University of South Alabama (USA) recently polled Alabama voters and found that they “consistently expressed high levels of support for extending the length of summer breaks and maintaining local flexibility to schedule traditional holidays such as fall break, spring break, Mardi Gras, etc.”
Dr. Thomas Shaw the Director of the University of South Alabama Polling Group said in a press release that when asked when fall classes should start, “83% said late August or after Labor Day, with half of voters preferring after Labor Day. Similarly, they were asked when the school year should end – 81% indicated during the month of May before Memorial Day, with 24% preferring early May.”

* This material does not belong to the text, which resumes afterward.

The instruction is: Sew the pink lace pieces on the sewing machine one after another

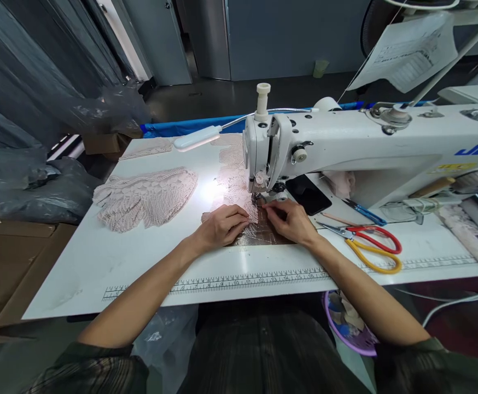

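Note:
Pale pink lace fabric (235, 183) runs under the needle and presser foot (257, 199) of a white sewing machine (325, 137). Just left of the foot, my left hand (225, 223) has its fingers closed together on the edge of the lace. My right hand (291, 220) is on the other side of the foot, with thumb and forefinger pinched close to the needle. What lies between those fingertips is too small to make out. Under the hands is a shiny brownish metal plate (275, 234). The machine's lamp (198, 138) lights the lace.
Another pale pink lace piece (149, 197) lies on the left of the white table (75, 268). A black phone (308, 194), red-and-yellow scissors (370, 246) and a blue-handled tool (365, 211) lie at right. A purple basket (351, 339) with scraps stands below the front edge.

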Motion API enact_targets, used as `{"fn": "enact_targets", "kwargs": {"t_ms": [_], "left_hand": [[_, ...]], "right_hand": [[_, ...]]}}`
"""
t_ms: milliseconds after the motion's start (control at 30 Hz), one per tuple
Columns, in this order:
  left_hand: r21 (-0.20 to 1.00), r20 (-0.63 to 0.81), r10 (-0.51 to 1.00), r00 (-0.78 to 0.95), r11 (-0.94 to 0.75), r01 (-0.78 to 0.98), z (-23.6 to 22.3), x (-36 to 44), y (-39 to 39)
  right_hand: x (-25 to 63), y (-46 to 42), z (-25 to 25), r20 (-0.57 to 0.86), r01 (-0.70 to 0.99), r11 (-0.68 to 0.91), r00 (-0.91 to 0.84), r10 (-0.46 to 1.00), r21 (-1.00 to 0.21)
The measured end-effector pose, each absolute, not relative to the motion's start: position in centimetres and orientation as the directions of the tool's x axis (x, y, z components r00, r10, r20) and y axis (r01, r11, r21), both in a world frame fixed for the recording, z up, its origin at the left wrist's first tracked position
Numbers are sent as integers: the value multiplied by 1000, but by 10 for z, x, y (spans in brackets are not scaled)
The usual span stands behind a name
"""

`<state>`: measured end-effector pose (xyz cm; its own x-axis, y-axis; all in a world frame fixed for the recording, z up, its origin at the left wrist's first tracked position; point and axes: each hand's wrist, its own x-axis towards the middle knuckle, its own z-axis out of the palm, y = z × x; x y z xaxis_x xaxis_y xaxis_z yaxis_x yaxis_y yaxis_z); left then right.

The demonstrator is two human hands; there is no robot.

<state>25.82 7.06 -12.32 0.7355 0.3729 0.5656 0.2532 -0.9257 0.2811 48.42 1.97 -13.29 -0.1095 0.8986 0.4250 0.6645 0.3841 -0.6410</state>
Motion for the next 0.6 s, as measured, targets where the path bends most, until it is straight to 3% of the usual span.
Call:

Shaw explains that, “When given a choice between a longer summer vacation with traditional holiday breaks including local preferences for holidays like fall break and Mardi Gras – or a shorter summer vacation with frequent short breaks during the school year, registered voters overwhelmingly chose the longer summer breaks. 70% preferred traditional longer summers and only 27% supported the current short summer vacations.

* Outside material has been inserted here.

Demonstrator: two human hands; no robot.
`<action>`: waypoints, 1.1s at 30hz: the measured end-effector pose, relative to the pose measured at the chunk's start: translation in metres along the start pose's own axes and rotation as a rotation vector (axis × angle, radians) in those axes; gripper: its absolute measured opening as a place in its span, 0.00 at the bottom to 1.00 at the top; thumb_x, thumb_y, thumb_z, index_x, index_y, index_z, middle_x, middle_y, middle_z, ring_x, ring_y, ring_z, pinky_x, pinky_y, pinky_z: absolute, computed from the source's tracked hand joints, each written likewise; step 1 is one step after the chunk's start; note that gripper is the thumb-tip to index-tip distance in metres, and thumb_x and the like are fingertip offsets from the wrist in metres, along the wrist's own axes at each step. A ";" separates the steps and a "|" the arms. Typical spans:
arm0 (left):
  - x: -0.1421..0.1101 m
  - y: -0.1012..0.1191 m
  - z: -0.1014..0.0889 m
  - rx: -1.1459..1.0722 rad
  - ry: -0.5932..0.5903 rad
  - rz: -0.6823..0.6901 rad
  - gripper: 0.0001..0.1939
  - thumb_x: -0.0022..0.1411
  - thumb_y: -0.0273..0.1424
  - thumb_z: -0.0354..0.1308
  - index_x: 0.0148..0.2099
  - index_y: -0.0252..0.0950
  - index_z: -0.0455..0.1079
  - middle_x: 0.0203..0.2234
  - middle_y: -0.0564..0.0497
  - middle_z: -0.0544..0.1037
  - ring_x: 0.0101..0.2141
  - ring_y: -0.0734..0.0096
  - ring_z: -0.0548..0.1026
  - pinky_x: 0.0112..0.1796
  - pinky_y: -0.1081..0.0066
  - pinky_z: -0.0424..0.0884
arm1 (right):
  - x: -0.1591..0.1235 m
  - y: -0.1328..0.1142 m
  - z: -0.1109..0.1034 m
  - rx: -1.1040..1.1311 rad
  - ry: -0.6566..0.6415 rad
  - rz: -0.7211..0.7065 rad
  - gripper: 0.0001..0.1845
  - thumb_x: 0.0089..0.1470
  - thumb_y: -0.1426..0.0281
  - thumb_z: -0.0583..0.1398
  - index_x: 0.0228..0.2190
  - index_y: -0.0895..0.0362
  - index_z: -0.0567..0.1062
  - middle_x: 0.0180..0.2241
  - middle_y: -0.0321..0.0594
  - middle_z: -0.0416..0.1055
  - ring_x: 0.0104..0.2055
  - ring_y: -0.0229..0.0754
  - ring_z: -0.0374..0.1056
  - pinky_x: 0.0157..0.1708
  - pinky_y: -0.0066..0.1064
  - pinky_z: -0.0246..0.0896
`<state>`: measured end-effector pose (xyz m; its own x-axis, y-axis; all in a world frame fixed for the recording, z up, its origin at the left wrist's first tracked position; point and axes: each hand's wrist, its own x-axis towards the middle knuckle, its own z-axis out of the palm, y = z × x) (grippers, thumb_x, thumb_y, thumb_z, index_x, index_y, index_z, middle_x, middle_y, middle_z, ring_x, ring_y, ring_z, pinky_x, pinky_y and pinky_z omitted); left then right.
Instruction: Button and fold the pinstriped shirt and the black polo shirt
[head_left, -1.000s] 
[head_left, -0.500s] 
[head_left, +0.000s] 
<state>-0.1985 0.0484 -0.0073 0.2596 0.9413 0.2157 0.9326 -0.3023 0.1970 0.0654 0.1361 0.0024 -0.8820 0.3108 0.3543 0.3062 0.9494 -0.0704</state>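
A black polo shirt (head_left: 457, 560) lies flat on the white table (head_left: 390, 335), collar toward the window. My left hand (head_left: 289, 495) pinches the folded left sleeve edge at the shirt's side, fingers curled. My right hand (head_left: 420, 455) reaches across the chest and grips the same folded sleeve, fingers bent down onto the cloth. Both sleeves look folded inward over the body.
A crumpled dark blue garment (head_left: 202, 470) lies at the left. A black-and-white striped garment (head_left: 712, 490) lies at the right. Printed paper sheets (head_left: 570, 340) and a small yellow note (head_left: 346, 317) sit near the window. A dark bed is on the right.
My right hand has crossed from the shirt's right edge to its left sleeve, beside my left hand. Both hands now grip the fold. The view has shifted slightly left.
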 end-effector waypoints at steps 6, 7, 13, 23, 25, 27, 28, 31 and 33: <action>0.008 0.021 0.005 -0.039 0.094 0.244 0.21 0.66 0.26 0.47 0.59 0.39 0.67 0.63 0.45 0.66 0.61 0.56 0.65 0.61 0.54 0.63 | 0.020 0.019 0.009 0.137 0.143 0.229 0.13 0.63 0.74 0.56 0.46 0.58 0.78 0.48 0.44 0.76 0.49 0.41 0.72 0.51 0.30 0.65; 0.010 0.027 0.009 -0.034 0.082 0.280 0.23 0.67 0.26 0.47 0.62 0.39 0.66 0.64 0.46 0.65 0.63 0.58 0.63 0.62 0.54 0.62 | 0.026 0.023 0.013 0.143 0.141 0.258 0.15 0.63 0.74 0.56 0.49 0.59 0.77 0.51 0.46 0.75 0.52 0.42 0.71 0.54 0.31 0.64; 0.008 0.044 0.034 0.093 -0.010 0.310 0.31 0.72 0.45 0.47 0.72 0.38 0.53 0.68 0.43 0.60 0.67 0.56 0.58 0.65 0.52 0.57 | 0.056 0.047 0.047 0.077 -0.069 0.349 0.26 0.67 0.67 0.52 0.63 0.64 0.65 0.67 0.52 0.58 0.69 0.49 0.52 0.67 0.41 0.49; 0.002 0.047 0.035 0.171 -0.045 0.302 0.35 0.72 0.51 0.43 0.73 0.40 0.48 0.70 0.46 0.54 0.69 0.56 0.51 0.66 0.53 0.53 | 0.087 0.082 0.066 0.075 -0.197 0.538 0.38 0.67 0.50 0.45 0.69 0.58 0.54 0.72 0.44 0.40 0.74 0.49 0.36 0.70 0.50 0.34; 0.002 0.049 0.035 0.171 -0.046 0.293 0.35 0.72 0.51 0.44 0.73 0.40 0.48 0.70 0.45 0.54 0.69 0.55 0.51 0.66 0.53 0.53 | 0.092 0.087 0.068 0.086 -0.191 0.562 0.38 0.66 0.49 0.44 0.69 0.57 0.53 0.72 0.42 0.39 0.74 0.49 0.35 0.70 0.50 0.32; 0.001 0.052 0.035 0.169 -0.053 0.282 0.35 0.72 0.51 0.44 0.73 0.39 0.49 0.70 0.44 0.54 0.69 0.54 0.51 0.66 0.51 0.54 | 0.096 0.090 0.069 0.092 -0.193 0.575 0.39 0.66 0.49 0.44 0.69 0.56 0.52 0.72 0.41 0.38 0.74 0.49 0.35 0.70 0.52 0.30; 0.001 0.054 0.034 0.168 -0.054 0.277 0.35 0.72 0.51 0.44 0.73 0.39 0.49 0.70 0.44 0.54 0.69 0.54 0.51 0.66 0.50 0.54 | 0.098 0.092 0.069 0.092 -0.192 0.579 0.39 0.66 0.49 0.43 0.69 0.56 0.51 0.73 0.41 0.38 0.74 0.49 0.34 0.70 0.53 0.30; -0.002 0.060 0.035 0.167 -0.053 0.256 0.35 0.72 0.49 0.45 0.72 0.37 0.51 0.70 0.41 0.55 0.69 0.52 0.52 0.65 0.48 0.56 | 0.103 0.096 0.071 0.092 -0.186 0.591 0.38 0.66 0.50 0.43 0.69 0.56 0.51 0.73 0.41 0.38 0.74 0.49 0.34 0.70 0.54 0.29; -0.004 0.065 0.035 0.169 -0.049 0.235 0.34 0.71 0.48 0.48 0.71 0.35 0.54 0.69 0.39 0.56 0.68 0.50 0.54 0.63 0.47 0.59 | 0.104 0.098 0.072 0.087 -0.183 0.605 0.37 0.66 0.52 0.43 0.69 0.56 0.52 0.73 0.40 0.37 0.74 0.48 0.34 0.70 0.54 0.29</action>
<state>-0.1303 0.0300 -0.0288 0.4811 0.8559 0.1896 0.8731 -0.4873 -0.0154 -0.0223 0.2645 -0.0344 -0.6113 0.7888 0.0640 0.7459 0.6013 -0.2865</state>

At least two lawmakers agreed last year. According to an AL.Com article, Rep. Randy Davis, of Daphne and Rep. Craig Ford of Gadsden sponsored a bill to extend the school year during the 2018 legislative session. Neither bill sponsor is serving in the legislature this year and the bill has not been refiled.
According to the 2018 article, the bill filed last year could have led to up to a week of missed classroom time. Superintendent Ed Richardson cited that in his opposition to the plan, “The push back of the start date for the school year potentially means a decrease in instructional days,” he said. “As Alabama strives to improve student achievement, it is important that students receive as much instruction as possible.”

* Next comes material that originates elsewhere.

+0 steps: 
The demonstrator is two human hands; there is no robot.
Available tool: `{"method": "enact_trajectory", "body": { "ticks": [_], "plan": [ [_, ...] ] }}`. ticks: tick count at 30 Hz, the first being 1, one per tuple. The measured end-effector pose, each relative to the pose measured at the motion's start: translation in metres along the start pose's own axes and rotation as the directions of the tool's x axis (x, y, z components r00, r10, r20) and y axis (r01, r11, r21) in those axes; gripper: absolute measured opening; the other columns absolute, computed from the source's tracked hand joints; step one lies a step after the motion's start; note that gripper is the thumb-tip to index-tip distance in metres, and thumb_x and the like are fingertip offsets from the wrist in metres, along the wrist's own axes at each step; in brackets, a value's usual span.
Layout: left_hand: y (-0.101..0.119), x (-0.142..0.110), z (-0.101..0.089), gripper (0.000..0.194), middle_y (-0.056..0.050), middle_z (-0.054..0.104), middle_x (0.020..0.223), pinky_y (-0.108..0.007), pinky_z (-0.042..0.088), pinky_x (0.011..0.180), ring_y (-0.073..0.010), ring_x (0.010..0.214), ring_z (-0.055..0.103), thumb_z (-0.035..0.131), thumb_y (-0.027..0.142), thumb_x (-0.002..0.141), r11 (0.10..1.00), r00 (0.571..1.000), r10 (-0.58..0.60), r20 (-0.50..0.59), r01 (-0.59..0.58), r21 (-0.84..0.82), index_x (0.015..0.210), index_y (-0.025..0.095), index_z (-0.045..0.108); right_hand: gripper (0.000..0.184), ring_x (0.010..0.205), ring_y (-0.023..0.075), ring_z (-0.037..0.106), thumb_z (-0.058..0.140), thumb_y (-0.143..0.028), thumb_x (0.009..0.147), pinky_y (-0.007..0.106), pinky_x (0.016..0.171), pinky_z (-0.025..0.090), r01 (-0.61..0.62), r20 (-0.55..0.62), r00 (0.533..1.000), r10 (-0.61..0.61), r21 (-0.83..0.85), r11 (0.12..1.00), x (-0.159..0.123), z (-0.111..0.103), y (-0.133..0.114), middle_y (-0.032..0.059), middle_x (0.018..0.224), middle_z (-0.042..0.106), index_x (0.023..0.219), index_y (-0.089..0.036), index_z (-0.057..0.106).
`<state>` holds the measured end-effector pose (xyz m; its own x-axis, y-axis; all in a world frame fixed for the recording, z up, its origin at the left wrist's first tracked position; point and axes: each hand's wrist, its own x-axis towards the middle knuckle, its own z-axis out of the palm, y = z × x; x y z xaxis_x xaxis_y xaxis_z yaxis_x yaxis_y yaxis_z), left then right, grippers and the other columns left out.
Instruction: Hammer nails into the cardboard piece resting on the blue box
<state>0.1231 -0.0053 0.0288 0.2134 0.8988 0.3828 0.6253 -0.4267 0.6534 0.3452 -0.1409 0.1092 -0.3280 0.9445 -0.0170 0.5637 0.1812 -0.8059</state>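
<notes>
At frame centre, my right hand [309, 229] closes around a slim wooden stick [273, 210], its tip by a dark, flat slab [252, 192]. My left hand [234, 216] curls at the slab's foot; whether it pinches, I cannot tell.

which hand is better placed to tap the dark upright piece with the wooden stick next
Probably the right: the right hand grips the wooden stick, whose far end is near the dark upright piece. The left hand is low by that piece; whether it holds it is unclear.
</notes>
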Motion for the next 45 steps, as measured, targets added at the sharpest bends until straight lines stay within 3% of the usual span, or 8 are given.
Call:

The article states that Richardson’s concern was that any decrease in classroom time, “could be problematic as Alabama cannot make academic progress with fewer days than the national average.”
That hasn’t stopped the bills supporters from touting what they would be beneficial to both students, families and the economy.
“From the beginning, registered voters strongly supported a proposal that would require public schools to begin no earlier than Labor Day and end no later than Memorial Day. Initially, a solid majority of 72% of registered voters favored this proposal while only 21% opposed it.” Voters were than asked a series of questions about possible impacts of lengthening the summer break and how these might impact their support or opposition to this proposal.
According to the AL.Com story on the 2017 bill, “City officials in Orange Beach, Gulf Shores and Foley also view a later start date as beneficial.” They quoted the following officials:
“It helps our job market,” said Grant Brown, spokesman with the city of Gulf Shores. “If we have local kids who can work longer, we think that is a good thing. We see it as a positive to have it delayed a little bit.”
Said Ken Grimes, city administrator at Orange Beach: “Even if we gain one or two weeks into the latter part of August, it helps the economy of the state of Alabama tremendously as well as Baldwin County and the local cities.”
Added Mike Thompson, the city administrator of Foley, a retail mecca for Baldwin’s coastal region: “August is typically the fourth or fifth largest sales tax month of the year. The family vacation season does bleed into August, so we still see a good month.”